Problem details →
Below are records; reproduce exactly the lines from the one that has "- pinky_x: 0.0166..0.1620" through the one that has "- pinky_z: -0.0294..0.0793", ends included, and nothing more.
/---
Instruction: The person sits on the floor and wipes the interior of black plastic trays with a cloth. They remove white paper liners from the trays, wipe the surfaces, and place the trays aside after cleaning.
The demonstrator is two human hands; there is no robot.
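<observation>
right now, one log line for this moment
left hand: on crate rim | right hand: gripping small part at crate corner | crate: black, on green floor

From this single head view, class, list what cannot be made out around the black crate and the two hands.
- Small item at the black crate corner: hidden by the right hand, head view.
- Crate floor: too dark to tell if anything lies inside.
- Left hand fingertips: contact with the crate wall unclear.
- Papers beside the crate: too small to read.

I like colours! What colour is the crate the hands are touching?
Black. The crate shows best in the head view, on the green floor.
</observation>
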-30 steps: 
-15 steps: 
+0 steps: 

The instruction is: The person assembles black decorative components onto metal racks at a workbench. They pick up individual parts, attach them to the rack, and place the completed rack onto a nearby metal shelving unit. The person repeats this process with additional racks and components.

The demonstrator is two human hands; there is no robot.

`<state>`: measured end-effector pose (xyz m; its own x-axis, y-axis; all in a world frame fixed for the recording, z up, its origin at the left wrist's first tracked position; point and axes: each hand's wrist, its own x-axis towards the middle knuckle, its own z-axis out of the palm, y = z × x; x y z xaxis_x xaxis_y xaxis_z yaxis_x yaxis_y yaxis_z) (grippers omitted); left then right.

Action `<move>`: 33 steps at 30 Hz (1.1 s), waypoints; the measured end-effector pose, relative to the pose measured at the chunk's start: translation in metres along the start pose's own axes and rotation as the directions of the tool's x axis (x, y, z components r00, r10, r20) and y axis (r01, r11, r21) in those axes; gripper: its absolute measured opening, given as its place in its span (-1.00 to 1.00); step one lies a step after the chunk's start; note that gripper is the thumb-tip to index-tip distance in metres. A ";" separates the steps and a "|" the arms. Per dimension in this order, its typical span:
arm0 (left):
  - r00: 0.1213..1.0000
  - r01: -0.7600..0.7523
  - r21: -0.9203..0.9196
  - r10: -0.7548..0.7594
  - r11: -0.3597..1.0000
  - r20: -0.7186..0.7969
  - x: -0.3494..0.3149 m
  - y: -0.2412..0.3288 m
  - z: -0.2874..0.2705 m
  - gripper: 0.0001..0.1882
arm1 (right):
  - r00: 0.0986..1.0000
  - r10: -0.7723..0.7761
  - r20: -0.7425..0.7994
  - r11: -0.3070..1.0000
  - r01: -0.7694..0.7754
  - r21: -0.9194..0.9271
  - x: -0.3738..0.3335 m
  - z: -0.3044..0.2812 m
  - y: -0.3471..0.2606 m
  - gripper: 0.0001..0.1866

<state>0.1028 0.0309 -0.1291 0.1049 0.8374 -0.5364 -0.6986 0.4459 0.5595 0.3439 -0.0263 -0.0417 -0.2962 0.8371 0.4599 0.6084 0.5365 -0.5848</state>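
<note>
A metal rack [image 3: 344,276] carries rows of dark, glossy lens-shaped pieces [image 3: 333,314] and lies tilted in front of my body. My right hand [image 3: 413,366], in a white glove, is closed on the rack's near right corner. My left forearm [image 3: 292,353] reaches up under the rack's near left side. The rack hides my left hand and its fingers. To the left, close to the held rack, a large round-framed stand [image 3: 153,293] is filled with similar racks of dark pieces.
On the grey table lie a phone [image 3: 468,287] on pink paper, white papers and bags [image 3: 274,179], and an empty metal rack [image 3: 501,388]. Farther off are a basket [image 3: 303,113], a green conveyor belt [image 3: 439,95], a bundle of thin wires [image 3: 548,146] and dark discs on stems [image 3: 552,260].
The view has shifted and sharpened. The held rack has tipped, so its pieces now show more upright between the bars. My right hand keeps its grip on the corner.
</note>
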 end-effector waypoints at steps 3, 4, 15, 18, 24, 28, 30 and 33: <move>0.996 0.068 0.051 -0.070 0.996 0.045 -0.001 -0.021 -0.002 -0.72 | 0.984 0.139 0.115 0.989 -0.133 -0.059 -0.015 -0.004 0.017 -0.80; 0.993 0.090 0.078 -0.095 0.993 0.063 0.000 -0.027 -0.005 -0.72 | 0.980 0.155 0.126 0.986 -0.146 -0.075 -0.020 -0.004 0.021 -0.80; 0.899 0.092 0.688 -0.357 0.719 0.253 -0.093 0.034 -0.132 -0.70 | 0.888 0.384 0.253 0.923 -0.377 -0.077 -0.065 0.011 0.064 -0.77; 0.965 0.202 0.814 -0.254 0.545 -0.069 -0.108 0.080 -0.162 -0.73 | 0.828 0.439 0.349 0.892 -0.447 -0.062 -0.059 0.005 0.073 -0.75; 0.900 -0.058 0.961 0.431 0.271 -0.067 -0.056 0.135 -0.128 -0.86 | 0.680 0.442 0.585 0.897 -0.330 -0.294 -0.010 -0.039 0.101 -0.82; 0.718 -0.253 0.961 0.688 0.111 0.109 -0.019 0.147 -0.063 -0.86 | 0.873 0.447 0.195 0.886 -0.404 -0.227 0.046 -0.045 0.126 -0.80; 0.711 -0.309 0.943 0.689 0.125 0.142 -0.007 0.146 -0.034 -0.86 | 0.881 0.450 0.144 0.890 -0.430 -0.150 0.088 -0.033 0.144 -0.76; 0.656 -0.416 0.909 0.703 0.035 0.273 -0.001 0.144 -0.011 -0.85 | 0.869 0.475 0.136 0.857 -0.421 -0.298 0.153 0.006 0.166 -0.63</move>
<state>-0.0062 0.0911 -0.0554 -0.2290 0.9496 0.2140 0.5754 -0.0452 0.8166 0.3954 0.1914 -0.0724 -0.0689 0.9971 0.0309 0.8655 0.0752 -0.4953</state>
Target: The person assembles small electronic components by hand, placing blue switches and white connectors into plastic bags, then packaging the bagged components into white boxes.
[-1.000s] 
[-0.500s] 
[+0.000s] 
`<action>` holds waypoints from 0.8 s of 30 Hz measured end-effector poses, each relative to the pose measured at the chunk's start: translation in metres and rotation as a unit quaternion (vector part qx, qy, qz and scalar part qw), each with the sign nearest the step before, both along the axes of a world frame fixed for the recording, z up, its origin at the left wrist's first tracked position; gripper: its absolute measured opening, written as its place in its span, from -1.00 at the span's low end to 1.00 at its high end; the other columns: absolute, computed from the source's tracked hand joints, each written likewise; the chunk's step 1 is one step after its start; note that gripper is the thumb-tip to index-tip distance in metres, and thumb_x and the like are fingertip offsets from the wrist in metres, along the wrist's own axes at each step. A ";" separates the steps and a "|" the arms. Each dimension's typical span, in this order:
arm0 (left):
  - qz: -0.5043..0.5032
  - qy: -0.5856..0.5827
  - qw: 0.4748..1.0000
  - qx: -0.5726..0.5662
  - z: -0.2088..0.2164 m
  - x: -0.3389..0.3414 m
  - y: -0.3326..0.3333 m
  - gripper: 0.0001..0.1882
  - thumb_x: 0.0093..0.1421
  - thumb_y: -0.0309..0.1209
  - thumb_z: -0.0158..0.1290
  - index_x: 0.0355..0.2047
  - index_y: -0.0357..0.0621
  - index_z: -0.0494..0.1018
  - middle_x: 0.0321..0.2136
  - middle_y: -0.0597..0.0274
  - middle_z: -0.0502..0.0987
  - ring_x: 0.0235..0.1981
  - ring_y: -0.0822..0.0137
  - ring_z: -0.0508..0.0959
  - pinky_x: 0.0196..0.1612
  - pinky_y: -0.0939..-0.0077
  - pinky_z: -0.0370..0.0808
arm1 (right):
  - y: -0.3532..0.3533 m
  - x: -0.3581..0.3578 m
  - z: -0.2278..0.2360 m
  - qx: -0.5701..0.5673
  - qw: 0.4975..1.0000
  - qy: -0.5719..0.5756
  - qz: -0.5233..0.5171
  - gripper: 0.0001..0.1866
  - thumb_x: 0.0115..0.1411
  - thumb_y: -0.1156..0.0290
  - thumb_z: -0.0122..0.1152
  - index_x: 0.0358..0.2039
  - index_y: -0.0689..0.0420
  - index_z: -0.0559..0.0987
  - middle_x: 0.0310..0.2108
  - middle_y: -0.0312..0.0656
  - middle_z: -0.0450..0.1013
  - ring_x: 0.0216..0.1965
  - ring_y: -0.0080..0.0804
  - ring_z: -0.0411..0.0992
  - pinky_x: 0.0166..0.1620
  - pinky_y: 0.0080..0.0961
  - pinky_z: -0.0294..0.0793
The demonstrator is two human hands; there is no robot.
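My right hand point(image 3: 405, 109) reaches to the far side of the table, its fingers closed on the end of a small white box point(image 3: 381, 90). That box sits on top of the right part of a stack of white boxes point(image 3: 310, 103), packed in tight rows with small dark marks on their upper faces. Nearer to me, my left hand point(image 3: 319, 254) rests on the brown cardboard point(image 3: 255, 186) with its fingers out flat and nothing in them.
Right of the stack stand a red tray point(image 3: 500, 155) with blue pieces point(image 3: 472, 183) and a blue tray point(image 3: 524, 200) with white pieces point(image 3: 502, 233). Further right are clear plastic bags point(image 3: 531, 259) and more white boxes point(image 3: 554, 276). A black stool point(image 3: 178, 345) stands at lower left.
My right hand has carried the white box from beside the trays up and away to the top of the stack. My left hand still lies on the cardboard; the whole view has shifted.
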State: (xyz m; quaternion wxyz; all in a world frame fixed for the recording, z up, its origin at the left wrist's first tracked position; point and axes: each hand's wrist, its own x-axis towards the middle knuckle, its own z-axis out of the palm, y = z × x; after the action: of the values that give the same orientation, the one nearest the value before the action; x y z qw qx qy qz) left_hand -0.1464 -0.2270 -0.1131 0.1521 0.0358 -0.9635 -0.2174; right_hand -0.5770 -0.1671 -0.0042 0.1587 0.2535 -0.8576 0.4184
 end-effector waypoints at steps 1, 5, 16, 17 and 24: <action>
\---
Solution for this problem →
  - pinky_x: 0.0166..0.1620
  - pinky_y: 0.0080..0.0961
  - pinky_z: -0.0294..0.0793

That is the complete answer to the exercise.